_DIRECTIONS FOR THIS TASK:_ Pictures aside, quote the whole listing exactly.

_RECORDED DATA:_
+-------+

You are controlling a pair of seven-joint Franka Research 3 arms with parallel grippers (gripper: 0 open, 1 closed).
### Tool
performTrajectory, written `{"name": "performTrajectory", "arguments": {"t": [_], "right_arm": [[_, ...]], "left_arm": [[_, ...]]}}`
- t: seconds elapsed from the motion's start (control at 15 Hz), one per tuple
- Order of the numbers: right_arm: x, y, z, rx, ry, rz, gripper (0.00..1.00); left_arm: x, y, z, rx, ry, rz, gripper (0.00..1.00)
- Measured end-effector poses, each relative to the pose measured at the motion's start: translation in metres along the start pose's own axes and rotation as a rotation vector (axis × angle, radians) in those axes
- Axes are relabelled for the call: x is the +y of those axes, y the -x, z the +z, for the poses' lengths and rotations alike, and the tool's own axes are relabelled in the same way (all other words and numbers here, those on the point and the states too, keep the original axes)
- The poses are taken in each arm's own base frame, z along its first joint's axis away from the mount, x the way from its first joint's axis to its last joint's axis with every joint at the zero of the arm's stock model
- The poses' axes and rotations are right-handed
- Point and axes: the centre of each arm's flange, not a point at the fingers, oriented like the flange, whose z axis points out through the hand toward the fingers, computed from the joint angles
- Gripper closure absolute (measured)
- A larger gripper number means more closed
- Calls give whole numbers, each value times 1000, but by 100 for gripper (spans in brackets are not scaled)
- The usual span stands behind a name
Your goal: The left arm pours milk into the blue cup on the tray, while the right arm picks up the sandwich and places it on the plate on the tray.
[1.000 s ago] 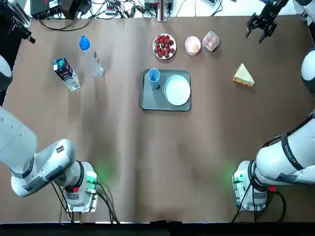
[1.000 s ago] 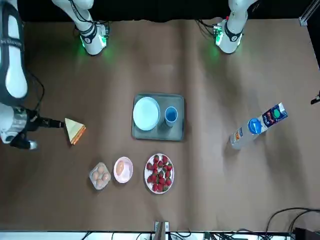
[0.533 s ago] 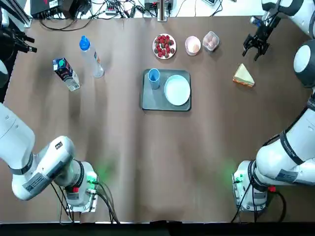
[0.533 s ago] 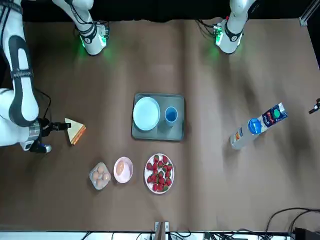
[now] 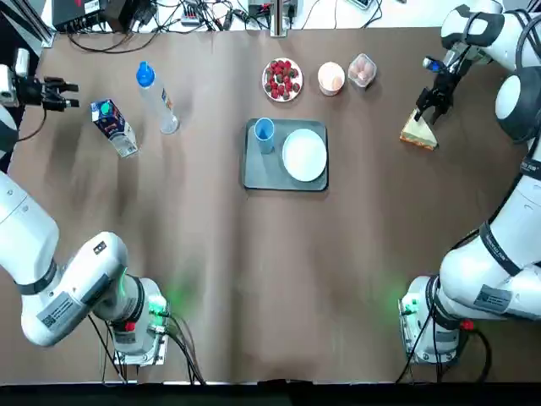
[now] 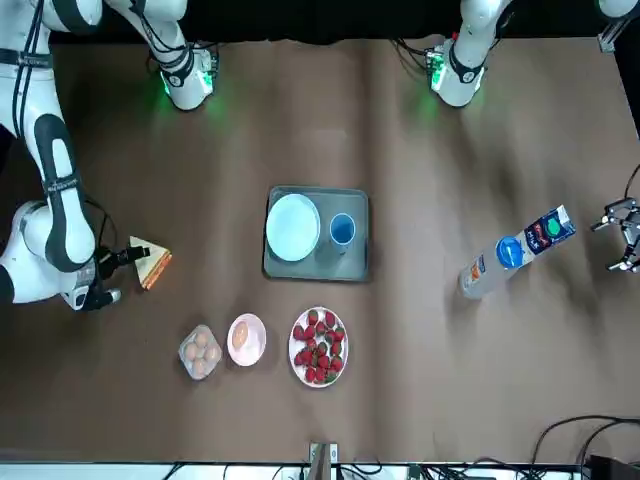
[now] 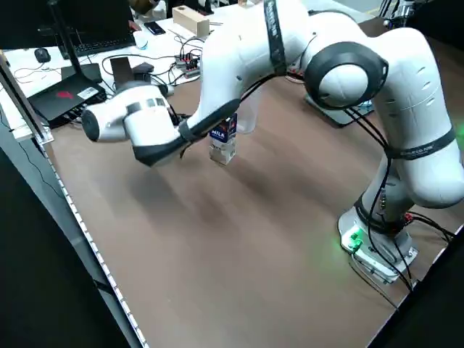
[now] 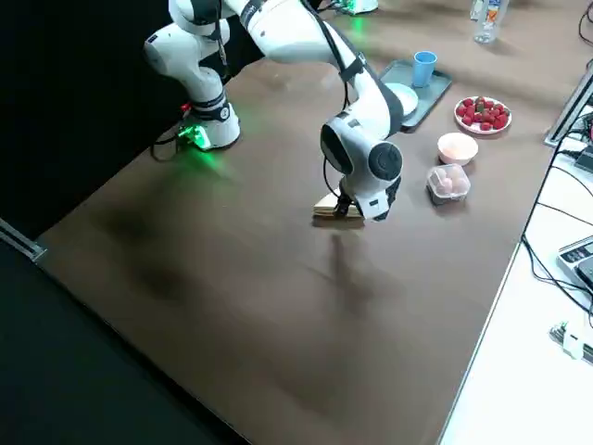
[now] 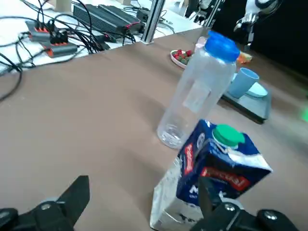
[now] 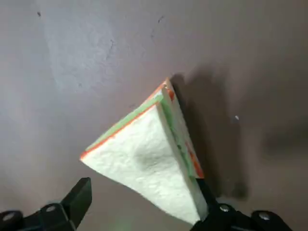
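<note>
We locate the sandwich [image 5: 418,131] on the table at the robot's right, partly under the right gripper [image 5: 430,110]. The right gripper's two fingers stand apart with nothing clamped; in the right wrist view, the wedge lies toward one finger, its narrow corner pointing toward the other. We judge that we must centre the opening over the wedge before closing, or one finger may push it. The right arm is nearer; the plate [image 5: 304,155] lies to its left on the tray [image 5: 285,182], along a path we judge unobstructed.

We find the left gripper [image 5: 74,95] spread and unloaded, with the upright milk [image 5: 114,128] near, to its right and slightly toward the bases. The clear bottle [image 5: 158,99] stands between the milk and the blue cup [image 5: 265,135]; we should route around it.
</note>
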Motion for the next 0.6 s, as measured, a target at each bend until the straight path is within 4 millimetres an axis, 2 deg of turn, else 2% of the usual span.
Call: {"name": "performTrajectory", "arguments": {"t": [0.13, 0.27, 0.33, 0.4, 0.53, 0.6], "right_arm": [[12, 2, 5, 1, 13, -52, 7], [22, 4, 17, -11, 4, -77, 7], [26, 5, 23, -17, -2, -90, 12], [28, 4, 27, -20, -6, -96, 21], [27, 3, 29, -23, -8, -106, 24], [25, 2, 28, -21, -10, -108, 33]], "left_arm": [[0, 14, 3, 12, 22, -17, 0], [3, 22, -3, 11, 23, 1, 0], [5, 26, -8, 15, 23, 38, 0], [7, 30, -13, 19, 23, 83, 0], [13, 38, -21, 23, 38, 212, 0], [18, 41, -23, 37, 57, 276, 0]]}}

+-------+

_YOUR SOLUTION:_
You are controlling a pair of seven-joint Franka Research 3 arms with parallel grippers (gripper: 0 open, 1 closed).
### Tool
performTrajectory, written `{"name": "performTrajectory", "arguments": {"t": [_], "right_arm": [[_, ...]], "left_arm": [[_, ...]]}}`
- t: seconds elapsed from the motion's start (control at 15 Hz), one per tuple
- Order of the numbers: right_arm: x, y, z, rx, ry, rz, gripper (0.00..1.00); left_arm: x, y, z, rx, ry, rz, gripper (0.00..1.00)
- Measured end-effector poses, each relative to the pose measured at the motion's start: translation in metres along the start pose's own axes and rotation as a rotation vector (axis × angle, radians) in those axes
- Axes are relabelled for the call: x is the +y of those axes, y the -x, z the +z, for the poses' lengths and rotations alike, and the tool's own axes are relabelled in the same way (all other words and numbers here, those on the point and the states too, keep the original axes)
- The poses are taken in each arm's own base frame, z along its first joint's axis away from the mount, x the way from its first joint's axis to its last joint's axis with every joint at the zero of the arm's stock model
- The poses' axes and rotations are right-handed
- Point and axes: the centre of each arm's flange, not a point at the fingers, oriented like the flange, whose z axis points out through the hand toward the fingers, computed from the joint angles
- Gripper closure absolute (measured)
- A larger gripper number means more closed
- Calls give whole numbers, each value times 1000, but by 100 for gripper (spans in brackets are not scaled)
- The usual span stands behind a name
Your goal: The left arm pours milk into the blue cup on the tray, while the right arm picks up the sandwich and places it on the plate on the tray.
[1.000 s ago] 
[1.000 s ago] 
[0.533 s ago] 
[0.533 s ago] 
[now] 
[now] 
[now] 
[now] 
[now] 
[now] 
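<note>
We locate the sandwich [image 5: 418,131] on the table at the robot's right, partly under the right gripper [image 5: 430,110]. The right gripper's two fingers stand apart with nothing clamped; in the right wrist view, the wedge lies toward one finger, its narrow corner pointing toward the other. We judge that we must centre the opening over the wedge before closing, or one finger may push it. The right arm is nearer; the plate [image 5: 304,155] lies to its left on the tray [image 5: 285,182], along a path we judge unobstructed.

We find the left gripper [image 5: 74,95] spread and unloaded, with the upright milk [image 5: 114,128] near, to its right and slightly toward the bases. The clear bottle [image 5: 158,99] stands between the milk and the blue cup [image 5: 265,135]; we should route around it.
</note>
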Motion for the next 0.6 s, as measured, a target at each bend until the straight path is within 4 millimetres an axis, 2 deg of turn, else 2% of the usual span.
Call: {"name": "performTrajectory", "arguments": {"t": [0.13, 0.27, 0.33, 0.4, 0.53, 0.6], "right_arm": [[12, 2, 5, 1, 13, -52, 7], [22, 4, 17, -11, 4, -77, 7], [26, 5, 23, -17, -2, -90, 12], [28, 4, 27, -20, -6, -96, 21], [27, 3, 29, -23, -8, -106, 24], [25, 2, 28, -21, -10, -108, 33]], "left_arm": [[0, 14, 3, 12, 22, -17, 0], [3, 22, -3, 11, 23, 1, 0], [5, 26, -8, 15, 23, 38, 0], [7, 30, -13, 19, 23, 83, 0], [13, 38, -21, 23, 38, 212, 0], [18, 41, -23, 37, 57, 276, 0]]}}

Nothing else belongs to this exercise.